• What to do: Would you repeat exactly the part of the listing below that runs from the line containing "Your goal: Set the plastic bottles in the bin" down to the line containing "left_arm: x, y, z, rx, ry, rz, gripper", inclusive, and nothing else?

▬▬▬▬▬▬▬▬▬▬

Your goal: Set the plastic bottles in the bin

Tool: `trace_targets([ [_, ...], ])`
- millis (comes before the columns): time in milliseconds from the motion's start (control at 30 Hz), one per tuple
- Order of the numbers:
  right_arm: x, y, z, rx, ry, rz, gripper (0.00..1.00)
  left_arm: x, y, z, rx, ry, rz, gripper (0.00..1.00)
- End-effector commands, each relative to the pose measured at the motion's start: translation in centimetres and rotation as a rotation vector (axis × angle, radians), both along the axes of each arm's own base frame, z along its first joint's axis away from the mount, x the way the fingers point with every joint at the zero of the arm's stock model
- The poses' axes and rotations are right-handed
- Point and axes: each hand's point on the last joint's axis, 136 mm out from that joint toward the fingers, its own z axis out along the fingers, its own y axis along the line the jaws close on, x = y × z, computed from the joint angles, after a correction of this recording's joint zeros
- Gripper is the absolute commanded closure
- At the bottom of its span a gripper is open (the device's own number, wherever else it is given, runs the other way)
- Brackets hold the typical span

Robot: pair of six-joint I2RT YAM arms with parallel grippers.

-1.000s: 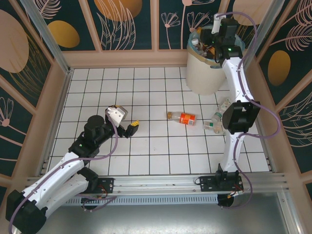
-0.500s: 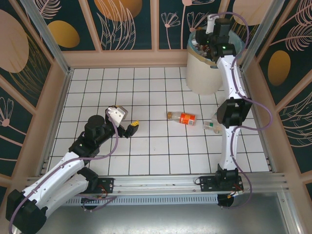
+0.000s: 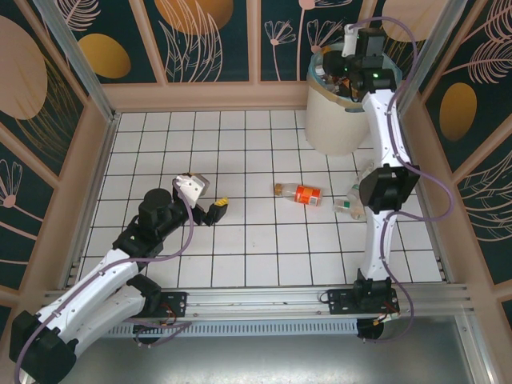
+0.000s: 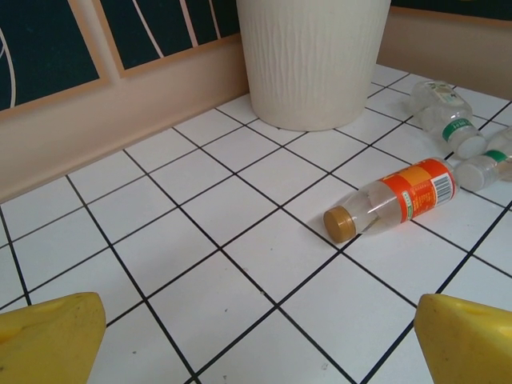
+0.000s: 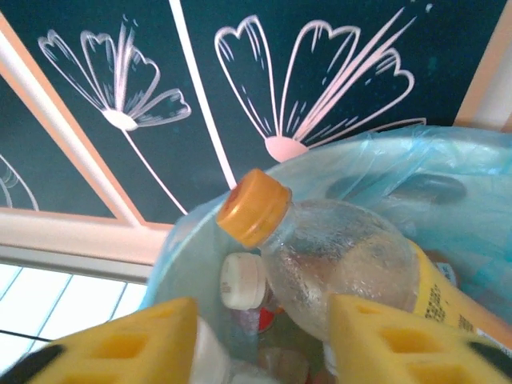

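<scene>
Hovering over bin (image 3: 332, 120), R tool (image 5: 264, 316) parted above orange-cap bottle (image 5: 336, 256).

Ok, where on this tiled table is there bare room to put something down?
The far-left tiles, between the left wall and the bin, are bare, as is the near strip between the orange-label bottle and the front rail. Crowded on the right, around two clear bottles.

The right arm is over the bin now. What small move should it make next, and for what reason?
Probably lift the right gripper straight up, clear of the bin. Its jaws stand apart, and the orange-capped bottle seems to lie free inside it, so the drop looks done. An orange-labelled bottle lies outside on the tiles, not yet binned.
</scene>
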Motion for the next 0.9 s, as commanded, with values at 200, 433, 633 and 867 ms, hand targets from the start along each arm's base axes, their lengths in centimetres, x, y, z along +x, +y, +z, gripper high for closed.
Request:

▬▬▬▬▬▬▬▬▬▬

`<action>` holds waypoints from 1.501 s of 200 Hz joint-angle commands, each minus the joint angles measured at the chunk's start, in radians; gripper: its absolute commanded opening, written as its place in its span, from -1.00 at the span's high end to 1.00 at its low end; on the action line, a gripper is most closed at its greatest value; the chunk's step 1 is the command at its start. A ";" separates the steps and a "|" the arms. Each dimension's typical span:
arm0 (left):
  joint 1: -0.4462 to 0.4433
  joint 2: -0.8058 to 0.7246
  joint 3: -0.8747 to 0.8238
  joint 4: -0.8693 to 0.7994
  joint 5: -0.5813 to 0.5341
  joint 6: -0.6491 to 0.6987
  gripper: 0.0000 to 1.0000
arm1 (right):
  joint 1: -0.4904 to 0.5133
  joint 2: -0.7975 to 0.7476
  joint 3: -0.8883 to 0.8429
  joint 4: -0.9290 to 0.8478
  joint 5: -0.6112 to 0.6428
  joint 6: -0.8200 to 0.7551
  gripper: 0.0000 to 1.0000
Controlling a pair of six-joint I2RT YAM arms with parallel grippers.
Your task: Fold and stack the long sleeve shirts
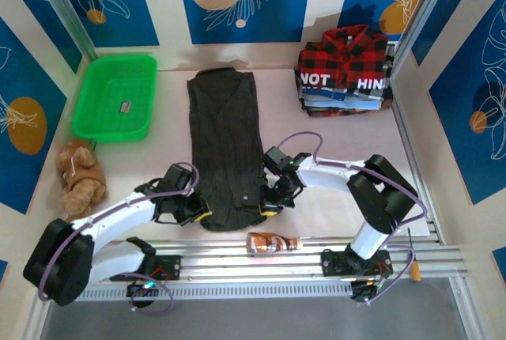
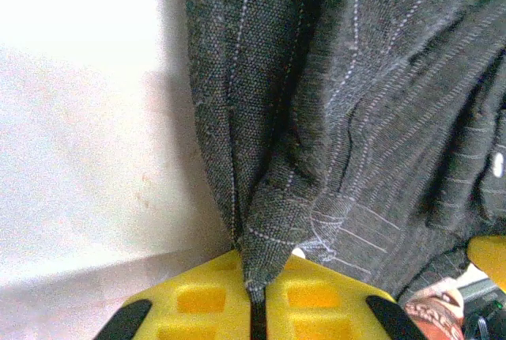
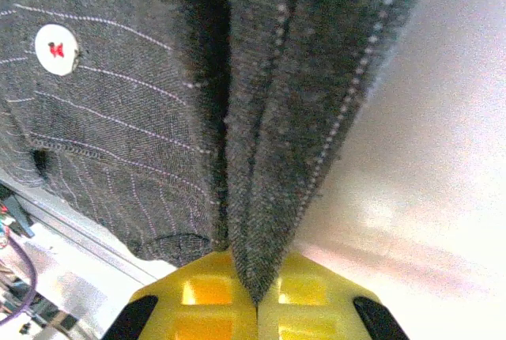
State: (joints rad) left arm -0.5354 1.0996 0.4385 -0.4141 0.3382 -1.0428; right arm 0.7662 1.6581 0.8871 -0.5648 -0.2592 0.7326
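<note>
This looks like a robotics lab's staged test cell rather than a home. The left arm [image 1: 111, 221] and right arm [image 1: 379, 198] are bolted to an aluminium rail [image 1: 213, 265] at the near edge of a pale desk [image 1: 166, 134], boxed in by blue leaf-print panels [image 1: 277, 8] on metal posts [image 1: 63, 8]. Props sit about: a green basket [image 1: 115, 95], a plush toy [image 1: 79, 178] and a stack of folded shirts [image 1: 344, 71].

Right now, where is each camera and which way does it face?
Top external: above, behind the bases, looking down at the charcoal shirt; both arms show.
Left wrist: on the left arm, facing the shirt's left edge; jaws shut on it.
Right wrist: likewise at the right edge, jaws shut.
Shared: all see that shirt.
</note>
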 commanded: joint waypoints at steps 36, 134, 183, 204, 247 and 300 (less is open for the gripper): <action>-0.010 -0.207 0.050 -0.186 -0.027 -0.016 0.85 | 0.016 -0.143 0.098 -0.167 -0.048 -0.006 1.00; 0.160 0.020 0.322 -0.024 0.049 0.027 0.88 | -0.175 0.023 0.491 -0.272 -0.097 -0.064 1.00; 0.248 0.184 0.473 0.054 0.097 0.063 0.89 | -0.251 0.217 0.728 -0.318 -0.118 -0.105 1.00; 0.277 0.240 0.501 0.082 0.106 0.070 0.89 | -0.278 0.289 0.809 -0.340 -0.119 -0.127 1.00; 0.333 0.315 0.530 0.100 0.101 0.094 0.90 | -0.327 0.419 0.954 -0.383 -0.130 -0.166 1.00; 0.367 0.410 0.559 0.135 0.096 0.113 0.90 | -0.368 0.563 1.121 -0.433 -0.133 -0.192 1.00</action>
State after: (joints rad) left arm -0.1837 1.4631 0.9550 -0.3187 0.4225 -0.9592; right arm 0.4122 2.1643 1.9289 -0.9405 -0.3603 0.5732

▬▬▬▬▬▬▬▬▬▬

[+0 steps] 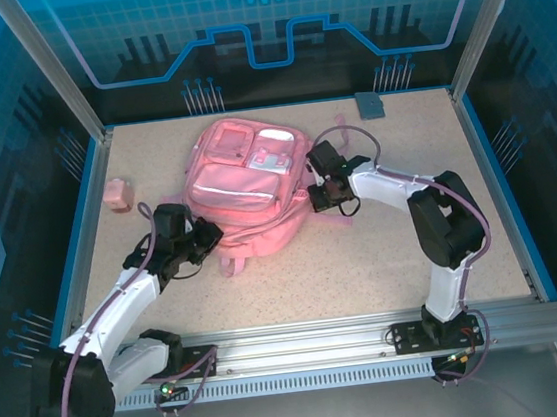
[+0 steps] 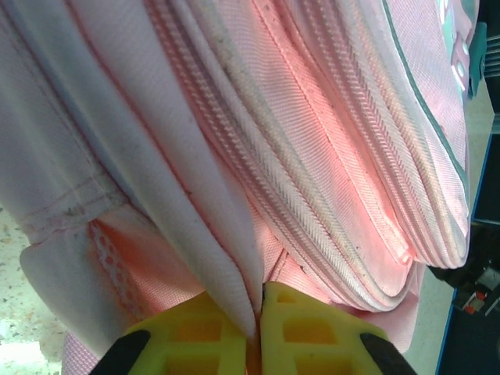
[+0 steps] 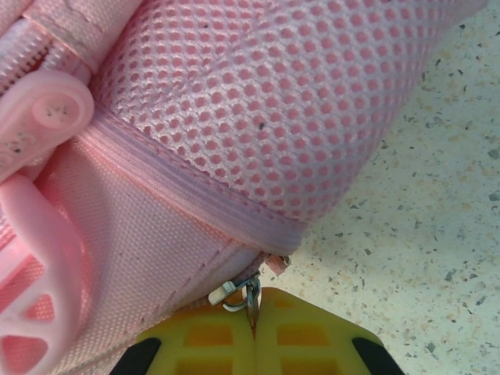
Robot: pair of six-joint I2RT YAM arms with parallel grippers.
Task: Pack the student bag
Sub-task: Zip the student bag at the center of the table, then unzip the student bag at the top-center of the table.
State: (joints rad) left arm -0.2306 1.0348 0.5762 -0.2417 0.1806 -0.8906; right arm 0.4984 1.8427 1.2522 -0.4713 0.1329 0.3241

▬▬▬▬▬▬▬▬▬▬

• Exercise response:
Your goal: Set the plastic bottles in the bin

Tool: `trace_targets([ [_, ...], ])`
- millis (comes before the columns): time in milliseconds from the motion's start (control at 30 Hz), one per tuple
- Order of the numbers:
  right_arm: x, y, z, rx, ry, rz, gripper (0.00..1.00)
  left_arm: x, y, z, rx, ry, rz, gripper (0.00..1.00)

The answer contains nothing more.